What is expected: The data below holds the lines to copy: everything from the line containing "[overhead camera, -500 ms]" to the line containing "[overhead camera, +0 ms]", both ends included, set down exactly.

Given information:
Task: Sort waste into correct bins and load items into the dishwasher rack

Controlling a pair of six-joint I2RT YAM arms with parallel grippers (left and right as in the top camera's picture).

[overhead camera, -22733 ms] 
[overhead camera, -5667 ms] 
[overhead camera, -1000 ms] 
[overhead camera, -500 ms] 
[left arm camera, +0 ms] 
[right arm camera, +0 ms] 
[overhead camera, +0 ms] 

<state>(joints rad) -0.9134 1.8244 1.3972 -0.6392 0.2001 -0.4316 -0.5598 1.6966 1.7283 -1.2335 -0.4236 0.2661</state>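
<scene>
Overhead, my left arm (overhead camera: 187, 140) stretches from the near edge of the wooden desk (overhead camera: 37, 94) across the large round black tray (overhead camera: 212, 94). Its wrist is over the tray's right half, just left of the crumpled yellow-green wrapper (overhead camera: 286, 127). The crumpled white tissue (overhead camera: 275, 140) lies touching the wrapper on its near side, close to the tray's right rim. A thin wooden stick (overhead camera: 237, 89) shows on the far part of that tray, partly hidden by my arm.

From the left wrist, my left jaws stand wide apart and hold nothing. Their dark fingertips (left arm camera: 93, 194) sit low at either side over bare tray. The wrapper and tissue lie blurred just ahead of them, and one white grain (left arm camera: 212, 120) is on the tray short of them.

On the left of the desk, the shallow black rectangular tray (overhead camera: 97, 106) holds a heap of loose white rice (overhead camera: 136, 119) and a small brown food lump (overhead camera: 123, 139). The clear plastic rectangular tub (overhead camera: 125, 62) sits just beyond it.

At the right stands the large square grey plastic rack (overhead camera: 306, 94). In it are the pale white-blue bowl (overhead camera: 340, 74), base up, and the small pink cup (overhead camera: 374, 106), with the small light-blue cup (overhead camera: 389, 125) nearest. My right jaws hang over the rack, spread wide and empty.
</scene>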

Exercise response:
[overhead camera, -500 ms] 
[left arm camera, +0 ms] 
[right arm camera, +0 ms] 
[overhead camera, +0 ms] 

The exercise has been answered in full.